と考えていた燈継は、それが甘い考えだったと直ぐに思い知らされる。
「燈継。言っておくけど聖剣は使っちゃだめだよ」
「え……」
「待てアーライン。それは不公平だ。私はこの風神剣を使うつもりだったが、燈継が聖剣を使わないなら、私も訓練用の剣を使用する」
騎士道精神に乗っ取り、正々堂々と公平な条件での戦いを望むラーベに僅かな希望が見えたが、その騎士道精神を逆撫でするのが、アーラインという男だ。
「その必要はないよラーベ」
「何故だ?」
「聖剣を使わずとも燈継が勝つからさ」
(無責任な挑発をしないでくれ……頼む)
「ほほう……そこまで言うならいいだろう。貴様が燈継に何を仕込んだか知らないが、私は全力で勝ちに行く」
切実な願いが届くはずもなく、純粋なラーベは悪意ある挑発に乗ってしまう。
守護者の称号を持つラーベに全力で挑まれたら、十秒以内に敗北する未来も十分にあり得る。
まして、聖剣を使えないというなら、聖剣の記憶も当てにできず、自分の実力だけで戦う必要がある。
ここ数週間、アーライン指導の下厳しい鍛錬を行ってきた。
剣の扱いを始め、魔法の使い方。そして、戦いの流れの運び方。
「では燈継、次は修練場で会おう。燈継の日々の鍛錬の成果を楽しみにしている」
燈継には騎士らしい振る舞いをしたが、部屋から出ていく時は思い切りアーラインを睨みつけていた。
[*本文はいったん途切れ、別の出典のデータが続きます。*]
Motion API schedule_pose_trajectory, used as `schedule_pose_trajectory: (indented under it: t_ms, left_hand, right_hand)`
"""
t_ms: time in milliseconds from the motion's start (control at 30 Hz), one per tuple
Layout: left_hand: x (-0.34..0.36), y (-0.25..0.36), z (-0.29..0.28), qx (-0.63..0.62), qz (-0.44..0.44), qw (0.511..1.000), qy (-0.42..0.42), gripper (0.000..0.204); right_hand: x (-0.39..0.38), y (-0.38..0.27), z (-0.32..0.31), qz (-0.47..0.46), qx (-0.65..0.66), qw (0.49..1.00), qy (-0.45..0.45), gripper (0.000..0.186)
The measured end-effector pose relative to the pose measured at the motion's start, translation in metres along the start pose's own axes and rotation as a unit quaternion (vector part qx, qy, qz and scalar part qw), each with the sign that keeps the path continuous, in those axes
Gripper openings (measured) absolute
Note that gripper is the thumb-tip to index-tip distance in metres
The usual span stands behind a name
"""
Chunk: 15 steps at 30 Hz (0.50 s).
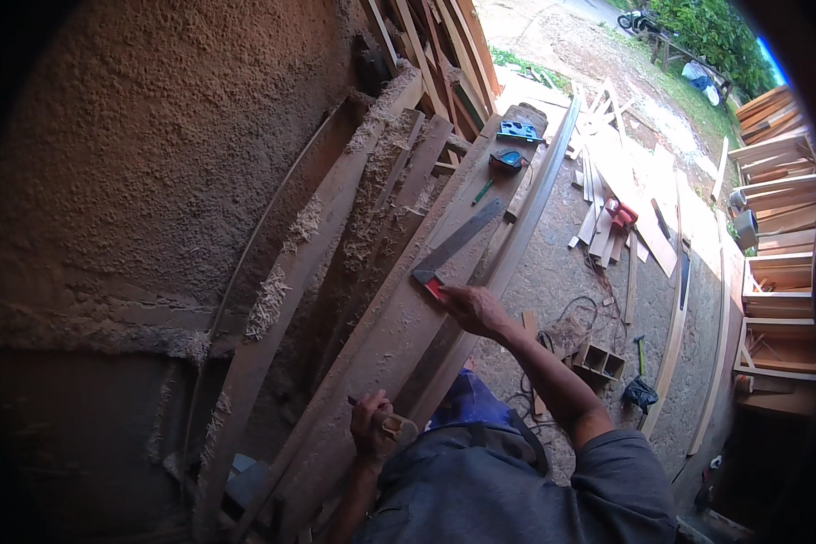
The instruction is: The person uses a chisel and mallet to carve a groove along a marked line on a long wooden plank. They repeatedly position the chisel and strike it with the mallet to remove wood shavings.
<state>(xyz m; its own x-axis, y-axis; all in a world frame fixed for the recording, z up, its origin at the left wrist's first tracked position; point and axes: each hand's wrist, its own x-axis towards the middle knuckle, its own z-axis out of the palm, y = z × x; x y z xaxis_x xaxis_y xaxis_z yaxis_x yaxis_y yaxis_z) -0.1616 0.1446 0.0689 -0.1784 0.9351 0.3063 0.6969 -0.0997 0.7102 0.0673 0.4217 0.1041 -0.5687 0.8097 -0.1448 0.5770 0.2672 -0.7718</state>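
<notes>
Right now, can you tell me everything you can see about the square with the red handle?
The square has a long, straight, flat grey blade that looks like metal, joined at an angle to a short handle showing bright red. It lies on a wide wooden plank, the blade slanting toward the picture's upper right, its far end near a green pencil. The right hand holds the handle; its fingers hide part of it.

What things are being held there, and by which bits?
The right grip holds the square by its red end. The left grip holds a brown-handled tool around its handle; its kind is unclear.
</notes>
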Motion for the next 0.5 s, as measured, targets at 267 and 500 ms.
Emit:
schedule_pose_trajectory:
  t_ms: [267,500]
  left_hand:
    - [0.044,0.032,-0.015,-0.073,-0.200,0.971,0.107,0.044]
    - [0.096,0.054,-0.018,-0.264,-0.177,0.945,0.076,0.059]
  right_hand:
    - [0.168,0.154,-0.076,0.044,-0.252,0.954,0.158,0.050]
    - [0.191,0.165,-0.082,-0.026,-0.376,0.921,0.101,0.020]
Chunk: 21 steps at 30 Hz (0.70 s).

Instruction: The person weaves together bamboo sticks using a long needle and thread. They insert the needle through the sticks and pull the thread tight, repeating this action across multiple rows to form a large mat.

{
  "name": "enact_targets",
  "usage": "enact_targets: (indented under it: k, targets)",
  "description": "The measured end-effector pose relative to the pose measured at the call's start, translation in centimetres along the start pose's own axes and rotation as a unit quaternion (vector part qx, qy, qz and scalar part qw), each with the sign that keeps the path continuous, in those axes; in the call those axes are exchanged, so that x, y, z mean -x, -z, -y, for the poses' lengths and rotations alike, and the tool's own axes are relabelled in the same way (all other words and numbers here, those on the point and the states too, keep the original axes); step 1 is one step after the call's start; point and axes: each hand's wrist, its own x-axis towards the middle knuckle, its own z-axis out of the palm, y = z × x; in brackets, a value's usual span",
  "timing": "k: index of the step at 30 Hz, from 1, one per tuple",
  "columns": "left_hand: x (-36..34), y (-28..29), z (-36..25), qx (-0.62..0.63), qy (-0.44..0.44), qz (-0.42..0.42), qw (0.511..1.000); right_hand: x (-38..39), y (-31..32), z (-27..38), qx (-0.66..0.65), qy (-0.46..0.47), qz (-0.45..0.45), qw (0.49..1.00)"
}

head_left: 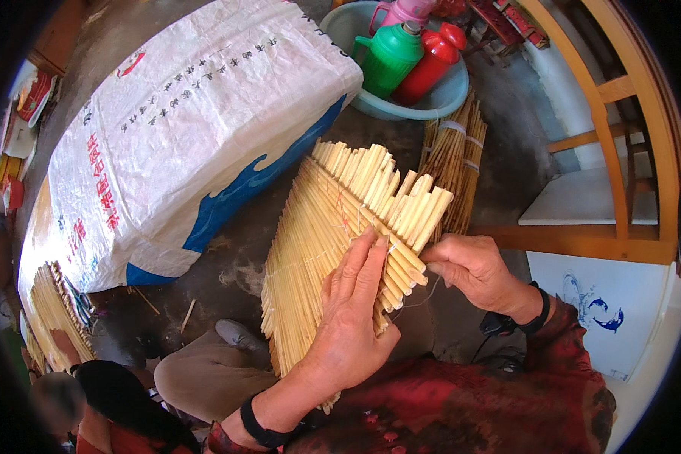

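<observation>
A pale bundle of straight stalks (295, 250), bound in rows with thread into a fan-shaped mat, rests over my lap, with uneven stalk ends at the top right. My left hand (346, 318) lies across it, fingers stretched out on the stalks. At its right edge my right hand (467, 268) is closed in a pinch on a thin thread, which loops down below the stalk ends. Fine red threads show among the stalks above my left fingers.
A large white printed sack (189, 113) fills the upper left. A blue basin (446, 102) holds flasks; darker stalk bundles (458, 159) lie below it. Wooden furniture (605, 151) and a white panel (628, 325) stand right. Another person (113, 408) is at lower left, beside more stalks (57, 306).
</observation>
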Motion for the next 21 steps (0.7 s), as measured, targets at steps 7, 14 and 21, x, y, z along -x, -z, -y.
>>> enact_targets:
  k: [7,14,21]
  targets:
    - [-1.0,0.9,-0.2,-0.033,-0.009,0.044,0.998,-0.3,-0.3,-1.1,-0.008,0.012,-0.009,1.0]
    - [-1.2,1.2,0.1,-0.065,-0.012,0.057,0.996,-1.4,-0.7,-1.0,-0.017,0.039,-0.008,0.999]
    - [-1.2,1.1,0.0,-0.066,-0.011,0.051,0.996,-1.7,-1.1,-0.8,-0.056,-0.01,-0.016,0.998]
普段は厳しくも優しい彼女を、なぜあそこまで怒らせる事が出来るのか、理解できない。
「分かったかい燈継。これが相手に全力を出させる方法だ」
「それ使い道あるのか?」
「ああ勿論。自分の意志で全力を出すのと、抑えられない感情から全力を出すのとでは僅かに違う。そして、その僅かな違いが付け入る隙になる。特に、相手が自分より上手だと尚更使えるよ」
「隙を突く前にやられなけらばいいけどな……」
溜息を漏らさずにはいられない。
守護者の称号は伊達では無い。自分の全力を出しても勝てる確率は非常に低い。
恐らく今回は、アーラインの手回しで母に<白銀障壁>を掛けて貰う事は無いはずだ。より実践を意識してとか、何とか理由を付けて。
しかし、内心楽しみでもあった。日々の鍛錬の成果がどこまで通用するのか試したい。
「まっ気負わずにやってみるといい。負けても責めたりはしないよ」
(間違いなくネチネチとダメ出ししてくるだろうな)
そんな最悪の事態を避ける為にも、勝たなくてはならない。
十三至宝の一つ、風神剣の所有者にして守護者の称号を持つ、ラーベ・ルシスを相手に。